Goal of the exercise: Word for word, restate the lines of the listing below from the line with "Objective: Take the" through the line with "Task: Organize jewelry", and do not include the pictures.

Recorded information:
=-=-=

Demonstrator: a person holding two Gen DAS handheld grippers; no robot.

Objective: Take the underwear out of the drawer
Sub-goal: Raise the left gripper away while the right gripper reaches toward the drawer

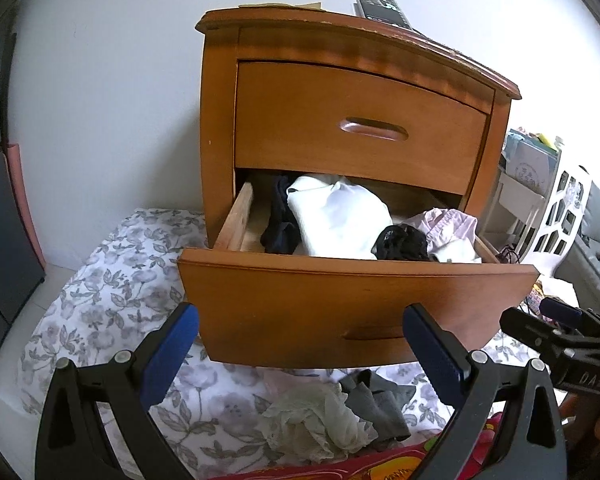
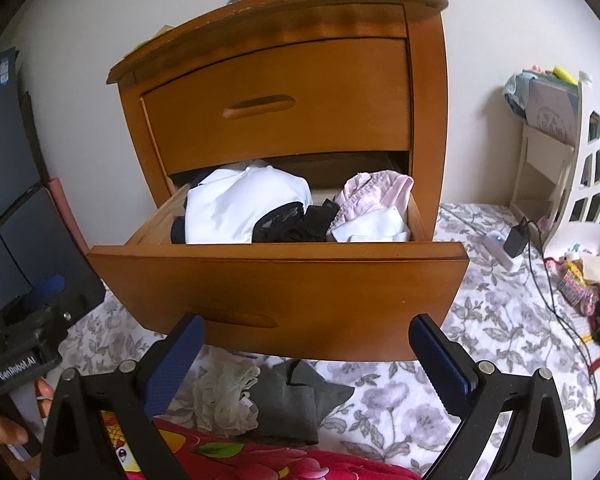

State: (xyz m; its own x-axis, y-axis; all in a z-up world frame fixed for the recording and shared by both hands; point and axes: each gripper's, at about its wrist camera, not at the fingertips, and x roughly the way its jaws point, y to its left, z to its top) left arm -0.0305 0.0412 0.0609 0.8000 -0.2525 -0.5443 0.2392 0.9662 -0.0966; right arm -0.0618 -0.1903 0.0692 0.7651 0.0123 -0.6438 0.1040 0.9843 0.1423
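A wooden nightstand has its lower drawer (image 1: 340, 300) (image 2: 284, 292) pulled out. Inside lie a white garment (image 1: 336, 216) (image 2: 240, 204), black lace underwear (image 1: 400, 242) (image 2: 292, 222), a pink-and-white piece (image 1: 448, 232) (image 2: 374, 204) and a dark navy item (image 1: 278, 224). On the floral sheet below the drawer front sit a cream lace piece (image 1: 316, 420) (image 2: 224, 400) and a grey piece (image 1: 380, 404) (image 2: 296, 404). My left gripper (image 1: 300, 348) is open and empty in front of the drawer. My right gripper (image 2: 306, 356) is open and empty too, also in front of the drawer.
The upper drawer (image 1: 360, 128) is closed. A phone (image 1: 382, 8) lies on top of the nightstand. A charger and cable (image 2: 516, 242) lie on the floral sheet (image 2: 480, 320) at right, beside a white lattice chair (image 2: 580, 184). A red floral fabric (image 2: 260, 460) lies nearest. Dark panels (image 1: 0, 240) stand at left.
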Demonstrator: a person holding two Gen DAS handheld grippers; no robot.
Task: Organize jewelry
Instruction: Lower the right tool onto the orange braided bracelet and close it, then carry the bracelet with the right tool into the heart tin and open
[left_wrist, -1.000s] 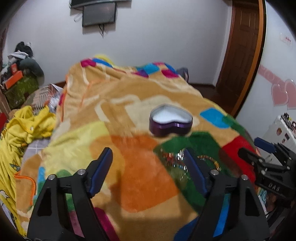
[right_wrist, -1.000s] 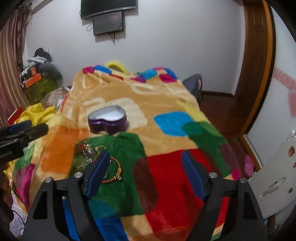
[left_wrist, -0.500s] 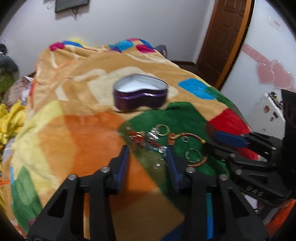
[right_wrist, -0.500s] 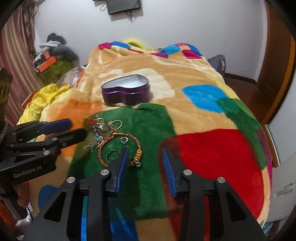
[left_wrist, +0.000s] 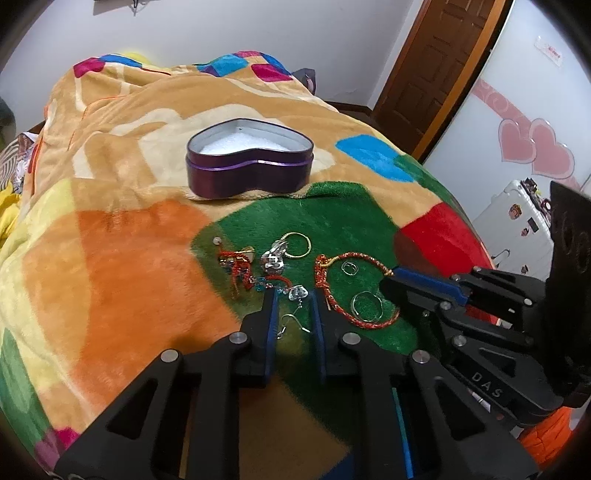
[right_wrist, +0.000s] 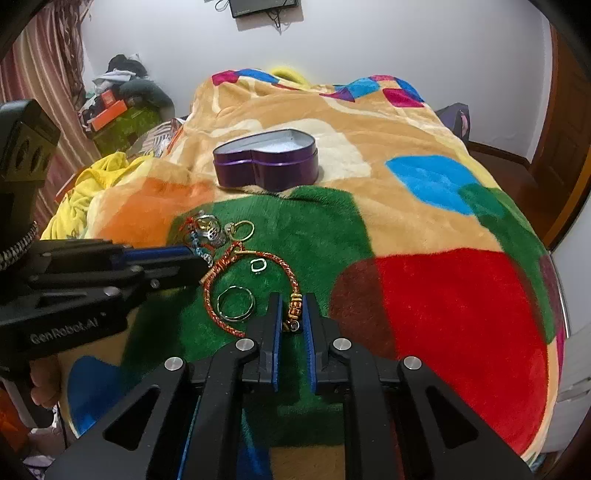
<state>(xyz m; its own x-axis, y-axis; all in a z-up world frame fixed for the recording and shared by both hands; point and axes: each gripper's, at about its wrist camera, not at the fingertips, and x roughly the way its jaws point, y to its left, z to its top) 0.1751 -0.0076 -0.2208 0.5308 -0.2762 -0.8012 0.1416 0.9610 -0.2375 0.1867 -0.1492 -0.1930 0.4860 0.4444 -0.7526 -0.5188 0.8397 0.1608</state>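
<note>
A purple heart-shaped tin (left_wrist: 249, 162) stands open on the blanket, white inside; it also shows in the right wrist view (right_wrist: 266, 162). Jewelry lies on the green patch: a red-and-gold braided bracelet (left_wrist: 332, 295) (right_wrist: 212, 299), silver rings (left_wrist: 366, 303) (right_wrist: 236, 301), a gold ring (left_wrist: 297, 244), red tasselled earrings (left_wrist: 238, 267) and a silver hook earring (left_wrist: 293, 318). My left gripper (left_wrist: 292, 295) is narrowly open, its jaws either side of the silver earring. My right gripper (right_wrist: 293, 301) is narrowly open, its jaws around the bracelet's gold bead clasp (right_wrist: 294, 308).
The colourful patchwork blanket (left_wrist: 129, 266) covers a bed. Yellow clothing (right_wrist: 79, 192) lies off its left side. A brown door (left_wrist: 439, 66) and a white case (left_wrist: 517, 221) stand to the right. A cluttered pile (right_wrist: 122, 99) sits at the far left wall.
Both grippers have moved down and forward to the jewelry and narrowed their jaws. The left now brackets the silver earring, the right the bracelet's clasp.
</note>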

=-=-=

Written solution:
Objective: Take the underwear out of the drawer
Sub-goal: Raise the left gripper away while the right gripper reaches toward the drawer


State: (xyz m; its own x-axis, y-axis; all in a z-up world frame fixed for the recording and shared by both hands; point and axes: each gripper's, at about its wrist camera, not at the fingertips, and x roughly the way its jaws point, y to its left, z to its top) left arm -0.0305 0.0412 0.0609 0.8000 -0.2525 -0.5443 0.2392 0.9662 -0.0966; right arm -0.0618 -0.1903 0.0692 0.7651 0.0123 -0.6438 0.1040 0.9843 0.1423
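A wooden nightstand has its lower drawer (image 1: 340, 300) (image 2: 284, 292) pulled out. Inside lie a white garment (image 1: 336, 216) (image 2: 240, 204), black lace underwear (image 1: 400, 242) (image 2: 292, 222), a pink-and-white piece (image 1: 448, 232) (image 2: 374, 204) and a dark navy item (image 1: 278, 224). On the floral sheet below the drawer front sit a cream lace piece (image 1: 316, 420) (image 2: 224, 400) and a grey piece (image 1: 380, 404) (image 2: 296, 404). My left gripper (image 1: 300, 348) is open and empty in front of the drawer. My right gripper (image 2: 306, 356) is open and empty too, also in front of the drawer.
The upper drawer (image 1: 360, 128) is closed. A phone (image 1: 382, 8) lies on top of the nightstand. A charger and cable (image 2: 516, 242) lie on the floral sheet (image 2: 480, 320) at right, beside a white lattice chair (image 2: 580, 184). A red floral fabric (image 2: 260, 460) lies nearest. Dark panels (image 1: 0, 240) stand at left.
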Demonstrator: a person holding two Gen DAS handheld grippers; no robot.
Task: Organize jewelry

The work on this exercise is now complete.